Directions: What is the number of lines in these records with "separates" in them? Answer with that number only.

Data records:
▼
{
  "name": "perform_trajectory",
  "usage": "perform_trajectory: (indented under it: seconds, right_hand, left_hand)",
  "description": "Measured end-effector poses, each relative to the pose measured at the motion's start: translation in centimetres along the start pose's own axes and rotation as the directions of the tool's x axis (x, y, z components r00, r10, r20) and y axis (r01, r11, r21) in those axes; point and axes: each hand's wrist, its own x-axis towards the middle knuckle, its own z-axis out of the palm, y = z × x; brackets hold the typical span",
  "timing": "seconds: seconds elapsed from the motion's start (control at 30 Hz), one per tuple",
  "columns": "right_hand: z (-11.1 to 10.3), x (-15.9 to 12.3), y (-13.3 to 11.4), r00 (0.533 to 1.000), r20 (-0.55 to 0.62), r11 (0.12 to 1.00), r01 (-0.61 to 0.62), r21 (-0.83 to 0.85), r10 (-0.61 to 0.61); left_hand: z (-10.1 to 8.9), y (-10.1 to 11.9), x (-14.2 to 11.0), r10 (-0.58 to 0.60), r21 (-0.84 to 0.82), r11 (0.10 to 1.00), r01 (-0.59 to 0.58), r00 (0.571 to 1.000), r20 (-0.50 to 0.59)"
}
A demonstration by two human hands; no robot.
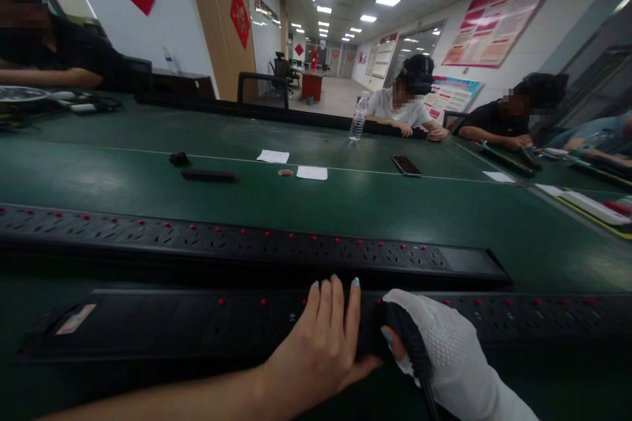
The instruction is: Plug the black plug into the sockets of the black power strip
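Observation:
A long black power strip [162,325] with red indicator dots lies across the table close to me. My left hand [326,335], bare, grips it from above near the middle, fingers over the top and thumb along the near side. My right hand [449,342] wears a white dotted glove with the thumb tip exposed. It is closed around a black plug [402,329], whose cord runs down towards me. The plug is against the strip's top face; its pins are hidden, so I cannot tell how far in they sit.
Behind lies a second long black power strip [296,247], parallel to the near one. Farther off on the green table [276,200] are a black bar [208,175], paper slips [312,173], a phone [405,165] and a water bottle [359,117]. Several people sit around the table.

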Motion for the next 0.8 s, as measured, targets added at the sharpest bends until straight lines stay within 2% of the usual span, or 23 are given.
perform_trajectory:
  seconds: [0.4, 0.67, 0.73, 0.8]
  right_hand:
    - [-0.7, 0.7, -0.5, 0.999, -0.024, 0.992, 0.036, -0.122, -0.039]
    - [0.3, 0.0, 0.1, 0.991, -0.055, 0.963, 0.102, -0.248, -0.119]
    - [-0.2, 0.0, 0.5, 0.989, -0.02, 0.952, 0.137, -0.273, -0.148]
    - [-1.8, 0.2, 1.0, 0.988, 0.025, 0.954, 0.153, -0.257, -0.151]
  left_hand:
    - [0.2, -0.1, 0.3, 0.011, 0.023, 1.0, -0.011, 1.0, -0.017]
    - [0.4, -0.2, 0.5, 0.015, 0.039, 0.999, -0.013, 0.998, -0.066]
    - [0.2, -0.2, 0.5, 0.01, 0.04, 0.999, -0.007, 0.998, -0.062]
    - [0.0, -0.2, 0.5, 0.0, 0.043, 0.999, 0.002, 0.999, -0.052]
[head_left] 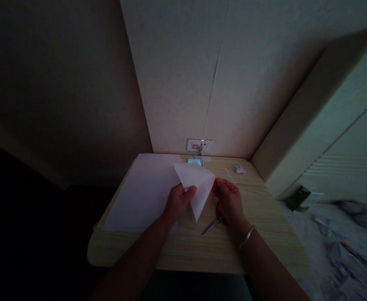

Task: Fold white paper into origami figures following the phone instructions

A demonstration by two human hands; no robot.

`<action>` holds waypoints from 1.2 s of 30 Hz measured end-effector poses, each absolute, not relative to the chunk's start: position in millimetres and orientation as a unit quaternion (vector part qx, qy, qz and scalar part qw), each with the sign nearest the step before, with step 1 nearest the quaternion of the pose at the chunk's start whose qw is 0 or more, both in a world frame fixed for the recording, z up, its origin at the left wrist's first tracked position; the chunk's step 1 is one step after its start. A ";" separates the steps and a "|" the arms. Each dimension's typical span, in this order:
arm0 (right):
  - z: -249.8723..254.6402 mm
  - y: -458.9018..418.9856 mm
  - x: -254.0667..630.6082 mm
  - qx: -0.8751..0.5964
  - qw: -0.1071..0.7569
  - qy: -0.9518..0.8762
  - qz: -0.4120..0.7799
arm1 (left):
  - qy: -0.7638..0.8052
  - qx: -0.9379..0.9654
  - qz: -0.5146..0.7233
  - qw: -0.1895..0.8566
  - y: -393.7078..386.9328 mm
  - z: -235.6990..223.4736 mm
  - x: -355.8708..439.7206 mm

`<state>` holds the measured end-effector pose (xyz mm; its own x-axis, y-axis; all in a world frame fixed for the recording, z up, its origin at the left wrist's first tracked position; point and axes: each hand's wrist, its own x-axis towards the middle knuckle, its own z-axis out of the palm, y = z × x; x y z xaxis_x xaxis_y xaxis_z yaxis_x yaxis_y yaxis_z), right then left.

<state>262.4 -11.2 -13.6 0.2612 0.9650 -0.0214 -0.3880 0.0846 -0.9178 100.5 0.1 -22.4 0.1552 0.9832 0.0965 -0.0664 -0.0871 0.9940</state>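
Note:
My left hand (178, 202) grips a folded sheet of white paper (198, 182), its thumb lying on top. The paper is roughly triangular, with one point hanging down toward me. At the paper's right corner, the closed fingers of my right hand (229, 198) pinch the edge. Scissors (213, 225) with red handles show just below my right hand, blades pointing left toward me. That hand partly hides their handles. Under and left of my left hand, large white paper sheets (139, 192) lie flat on the wooden table (202, 255).
A phone (194, 161) with a lit screen lies at the table's back, below a wall socket (199, 145) with a plug. Crumpled paper (239, 169) and a thin paper strip (229, 175) are at the back right. To the right is a bed-like surface (309, 238) with scattered items.

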 end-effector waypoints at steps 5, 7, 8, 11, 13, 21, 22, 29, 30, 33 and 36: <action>-18.5 -14.9 256.4 -0.432 0.574 -0.401 0.569 | 0.419 0.544 0.490 0.537 -1.3 -21.1 102.2; -19.4 -15.6 255.9 -0.435 0.562 -0.413 0.570 | 0.419 0.545 0.487 0.539 -2.1 -20.7 102.8; -19.7 -15.6 256.0 -0.437 0.563 -0.413 0.567 | 0.419 0.544 0.485 0.542 -2.5 -20.4 103.0; -20.2 -15.0 257.2 -0.444 0.571 -0.409 0.557 | 0.414 0.542 0.479 0.553 -2.9 -19.6 103.2; -20.4 -14.6 257.8 -0.447 0.576 -0.410 0.549 | 0.415 0.544 0.479 0.550 -3.0 -19.0 103.1; -21.9 -12.0 259.1 -0.449 0.620 -0.378 0.520 | 0.350 0.510 0.477 0.624 -4.1 -15.8 104.9; -22.7 -11.7 259.1 -0.445 0.625 -0.373 0.521 | 0.346 0.509 0.477 0.627 -4.4 -15.1 105.1; -23.3 -12.5 258.3 -0.434 0.626 -0.370 0.532 | 0.348 0.514 0.474 0.625 -6.1 -10.5 105.3; -22.6 -12.7 258.3 -0.434 0.625 -0.368 0.535 | 0.350 0.514 0.475 0.623 -6.1 -10.4 105.3; -20.5 -13.1 258.0 -0.440 0.622 -0.367 0.534 | 0.359 0.514 0.476 0.617 -5.6 -10.6 105.1; -19.5 -13.0 257.3 -0.447 0.620 -0.369 0.528 | 0.361 0.519 0.479 0.609 -5.6 -10.2 104.9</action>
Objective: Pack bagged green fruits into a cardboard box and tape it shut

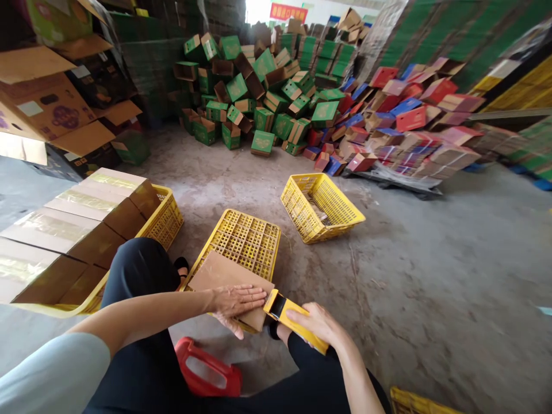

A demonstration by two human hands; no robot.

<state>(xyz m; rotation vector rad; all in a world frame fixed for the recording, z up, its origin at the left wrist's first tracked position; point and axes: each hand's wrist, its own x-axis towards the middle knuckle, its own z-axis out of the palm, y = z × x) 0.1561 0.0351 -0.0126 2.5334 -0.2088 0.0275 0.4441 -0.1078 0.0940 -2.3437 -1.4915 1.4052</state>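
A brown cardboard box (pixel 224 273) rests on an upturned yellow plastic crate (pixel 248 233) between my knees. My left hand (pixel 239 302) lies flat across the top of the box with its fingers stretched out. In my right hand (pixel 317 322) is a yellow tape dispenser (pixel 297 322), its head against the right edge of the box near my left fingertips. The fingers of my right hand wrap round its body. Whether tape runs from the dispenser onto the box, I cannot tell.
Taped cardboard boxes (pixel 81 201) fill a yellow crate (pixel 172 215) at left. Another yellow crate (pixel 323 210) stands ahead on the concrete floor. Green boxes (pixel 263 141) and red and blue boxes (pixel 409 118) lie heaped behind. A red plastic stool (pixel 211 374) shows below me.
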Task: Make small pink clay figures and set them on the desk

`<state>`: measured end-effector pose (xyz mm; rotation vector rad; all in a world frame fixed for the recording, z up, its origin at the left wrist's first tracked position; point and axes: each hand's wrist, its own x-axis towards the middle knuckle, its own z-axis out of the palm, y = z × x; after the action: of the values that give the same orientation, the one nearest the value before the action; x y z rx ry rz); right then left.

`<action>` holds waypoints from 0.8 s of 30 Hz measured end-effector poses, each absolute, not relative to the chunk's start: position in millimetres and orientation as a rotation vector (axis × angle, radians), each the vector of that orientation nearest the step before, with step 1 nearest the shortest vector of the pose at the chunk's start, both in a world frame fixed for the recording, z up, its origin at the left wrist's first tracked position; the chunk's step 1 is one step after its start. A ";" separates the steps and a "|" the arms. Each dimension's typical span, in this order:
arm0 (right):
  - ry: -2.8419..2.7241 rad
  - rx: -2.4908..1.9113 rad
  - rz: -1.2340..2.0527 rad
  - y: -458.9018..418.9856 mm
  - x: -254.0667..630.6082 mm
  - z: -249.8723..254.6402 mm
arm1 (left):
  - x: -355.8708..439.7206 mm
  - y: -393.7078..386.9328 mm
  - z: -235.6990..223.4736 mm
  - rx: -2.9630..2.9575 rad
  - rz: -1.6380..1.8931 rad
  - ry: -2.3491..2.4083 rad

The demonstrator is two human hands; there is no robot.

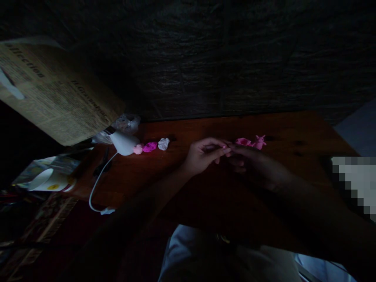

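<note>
My left hand (204,154) and my right hand (249,160) meet fingertip to fingertip above the dark wooden table (293,133), both pinched together on something too small and dim to make out. Just behind the right hand stand a small pink clay figure (259,141) and a flat pink clay piece (242,141). To the left lie a magenta clay lump (150,147), a white clay lump (163,143) and a pale pink lump (138,149).
A small white lamp (125,143) with a white cable (96,188) lights the table from the left. A printed paper bag (55,94) leans at the far left above a white cup (49,181). A crumpled plastic wrapper (127,123) lies behind the lamp. A dark wall is behind.
</note>
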<state>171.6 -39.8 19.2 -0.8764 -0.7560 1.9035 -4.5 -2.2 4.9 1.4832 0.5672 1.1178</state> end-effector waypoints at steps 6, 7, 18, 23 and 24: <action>-0.736 -0.860 1.922 -38.8 171.5 21.0 | -4.2 -4.6 7.1 1.519 1.128 0.531; -0.724 -0.852 1.926 -38.7 171.4 22.0 | -4.3 -5.2 7.6 1.521 1.123 0.543; -0.810 -0.759 1.926 -41.9 170.6 25.9 | -5.9 -3.5 9.5 1.507 1.119 0.538; -0.847 -0.736 1.933 -40.9 171.1 24.1 | -6.4 -5.4 10.7 1.508 1.082 0.593; -0.854 -0.733 1.929 -41.0 171.0 24.3 | -6.6 -5.8 11.0 1.516 1.072 0.599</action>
<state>171.0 -41.0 24.3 -0.7329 -0.8536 1.9289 -6.6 -5.8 11.0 1.5159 0.5988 1.0722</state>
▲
Finished exercise: 2